We shared so many amazing conversations, moments of wonder and fun. We’d always be rooming with different people so everyone got the chance to know everyone else outside of a group situation. With Wandering Earl leading us, a funny, friendly travel blogger, we made our way from Playa Del Carmen to Oaxaca, seeing and doing (and don’t even get me started on eating, YUMMY) many things along the way. The best part was not necessarily what we were seeing, however, but the people we were with – at least in my opinion. We could have been anywhere and seeing anything and it would have been just as fun. Image

Saying “goodbye”, or as it goes in spanish, “adios”, wasn’t easy. It never is, really. Not saying goodbye to home, to family, to friends new or old. I needed a different way of coping with parting ways. Instead I tried “hasta luego”.

 

To be able to cope with the marks people leave on me, and the loss of a part of me that every person I open myself to takes with them, I have to be philosophical. I do believe that every person has a place in your life to teach you something, and sometimes leaving is a part of that teaching. When this explanation isn’t good enough and I really miss someone, and it feels like a part of me is missing, I simply have to know that I said “hasta luego” instead of “adios”, and meant it. And know that I can fulfill that statement any time if I am so determined. “Hasta luego” translates from spanish to english as “see you later”. 

 

Sometimes, it’s harder to say that, if you know the chances of really seeing them again in this crazy world are so small. But if it is meant to be it will be, because coincidences do happen and people do unexpectedly meet again in the most unpredictable of places, as I’ve experienced hands on and heard many stories of the same. I hope with all of my heart to meet these good-sorts again, and perhaps I’ll have even better stories to tell. Stories of beginning travel at 18, still a kid in so many people’s eyes, and thriving across huge ranges of culture. We’ll see.

 

Is adios too hard? Try hasta luego. 

Advertisements

Where on Earth do I start??

17 Mar

Where do I start?

There is so so so much that I could write about. My trip was long but incredibly exciting. And exhausting. I went without eating for 10 hours or so and I didn’t even notice, until I was in the plane on the way to Playa Del Carmen from Mexico City and was given some bicuits as part of the refreshments and it suddenly struck me.

I had about 48 hours of flying time and mozeying around in airports in total.

It was such a relief when my ride arrived, I’m not sure I would have been able to take a bus and find where I was staying on my own in such a state of… how do I describe this? Floatiness. I was way past the point of being hungry, but knew I should eat, but didn’t want to buy expensive, stale snack-style airport food. So I was quite disorientated from this, jetlag, being on the super-high of being IN FREAKIN’ MEXICO! I wanted needed a meal.

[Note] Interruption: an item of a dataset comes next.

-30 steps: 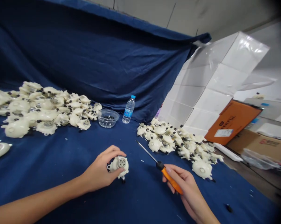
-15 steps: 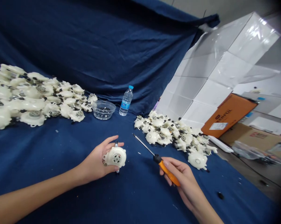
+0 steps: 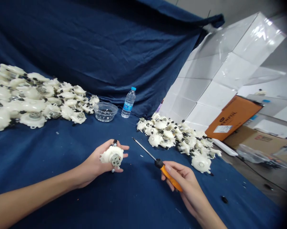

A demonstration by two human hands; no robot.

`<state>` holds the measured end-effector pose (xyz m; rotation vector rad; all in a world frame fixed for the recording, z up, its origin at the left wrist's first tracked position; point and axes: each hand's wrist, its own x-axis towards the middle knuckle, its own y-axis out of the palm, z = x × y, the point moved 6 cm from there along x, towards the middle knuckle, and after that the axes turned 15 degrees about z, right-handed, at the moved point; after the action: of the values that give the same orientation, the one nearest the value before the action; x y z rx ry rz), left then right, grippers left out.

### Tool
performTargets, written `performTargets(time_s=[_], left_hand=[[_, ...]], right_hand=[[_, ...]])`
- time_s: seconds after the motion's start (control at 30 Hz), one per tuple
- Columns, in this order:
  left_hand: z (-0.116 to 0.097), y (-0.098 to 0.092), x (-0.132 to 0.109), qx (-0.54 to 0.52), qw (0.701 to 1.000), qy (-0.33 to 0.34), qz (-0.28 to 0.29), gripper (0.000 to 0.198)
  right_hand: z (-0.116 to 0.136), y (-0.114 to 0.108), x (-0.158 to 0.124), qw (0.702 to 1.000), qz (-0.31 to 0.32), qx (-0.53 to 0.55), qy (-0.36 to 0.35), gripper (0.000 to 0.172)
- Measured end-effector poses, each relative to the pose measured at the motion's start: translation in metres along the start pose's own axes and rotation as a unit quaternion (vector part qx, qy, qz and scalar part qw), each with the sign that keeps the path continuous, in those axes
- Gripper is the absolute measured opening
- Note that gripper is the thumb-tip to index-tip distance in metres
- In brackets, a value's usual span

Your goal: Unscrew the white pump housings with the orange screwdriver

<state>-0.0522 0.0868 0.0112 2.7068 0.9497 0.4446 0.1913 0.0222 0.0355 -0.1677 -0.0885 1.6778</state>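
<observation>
The left hand (image 3: 93, 163) has a loose, cupped grip, palm up, with a white plastic housing (image 3: 110, 156) sitting in it and the fingers curled round its underside. A grey round boss (image 3: 116, 160) faces up on the housing, and small black parts stick out at its top and bottom edges. From here it looks light and stiff, a smooth moulding that could slip if held only by its rim. The round body is the safest place to hold, since the thin tabs and small black parts look the most fragile.

The right hand (image 3: 183, 181) grips a screwdriver (image 3: 145, 151) by its orange handle, fingers and thumb closed round it. The slim steel shaft points up and to the left, its tip near the housing but not touching it.

Both hands work over the navy cloth (image 3: 138, 200) covering the counter. Ahead on the left lies a large heap of similar housings (image 3: 36, 105); a smaller heap (image 3: 172, 135) lies ahead on the right, with one loose housing (image 3: 201, 164) near its edge. Between them are a clear plastic bowl (image 3: 105, 112) of small dark parts and a water bottle (image 3: 128, 103). Further right, an orange carton (image 3: 232, 117) leans against white boxes wrapped in plastic film (image 3: 205, 86).
</observation>
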Motion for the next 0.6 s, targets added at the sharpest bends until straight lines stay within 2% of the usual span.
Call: performTargets(time_s=[0.13,0.23,0.3,0.37,0.43,0.6], left_hand=[[-0.002,0.0,0.001,0.008,0.999,0.028,0.022,0.045],[-0.002,0.001,0.003,-0.022,0.999,0.027,0.036,0.031],[-0.001,-0.001,0.004,-0.023,1.0,0.008,0.009,0.03],[-0.002,-0.004,0.004,0.01,0.999,-0.008,-0.03,0.039],[-0.004,-0.008,0.004,0.054,0.997,-0.011,-0.055,0.038],[-0.004,-0.014,0.003,0.12,0.99,-0.013,-0.08,0.034]], right_hand=[[-0.001,0.006,-0.003,1.0,0.015,-0.02,-0.009,0.042],[-0.002,0.014,-0.006,0.999,0.038,-0.022,-0.007,0.046],[-0.001,0.021,-0.008,0.998,0.062,-0.027,-0.002,0.046],[-0.001,0.026,-0.009,0.996,0.083,-0.04,0.004,0.046],[-0.002,0.03,-0.01,0.994,0.093,-0.053,0.012,0.047],[-0.005,0.03,-0.011,0.994,0.087,-0.067,0.014,0.044]])
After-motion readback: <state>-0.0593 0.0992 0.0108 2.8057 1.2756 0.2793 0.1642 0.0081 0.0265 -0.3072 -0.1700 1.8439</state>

Which is exactly what I got at about 7pm that evening!! It was fantabulous – I met up with the guy who picked me up and some other people that I’ll be travelling with for two weeks through Mexico. We walked straight past some restaurants that didn’t have many people in them and had staff out the front trying to lure people in by offering them menus, and went to a gorgeous, little, very mexican, packed one. It. Was. Sooooo good.

I have to say, the culture here is one of loveliness. Of being appreciative. With the certain madness of a developing country chucked in there too. Today, I loved the surpised, happy look on the local cornerstore’s checkout person’s face when I smiled and said “gracias” when he served me – I’m not even sure why he was surprised as there is a huge variety of people around here, many of whom speak at least some spanish. Perhaps he’s used to gringos not making the effort. However, that moment was special, because I have to be honest, I was so scared about coming here. It was intimidating to begin with, and overwhelming. I had absolutely no idea of what to expect. And to be honest, I wasn’t expecting everyone to be so helpful and warm as they really are.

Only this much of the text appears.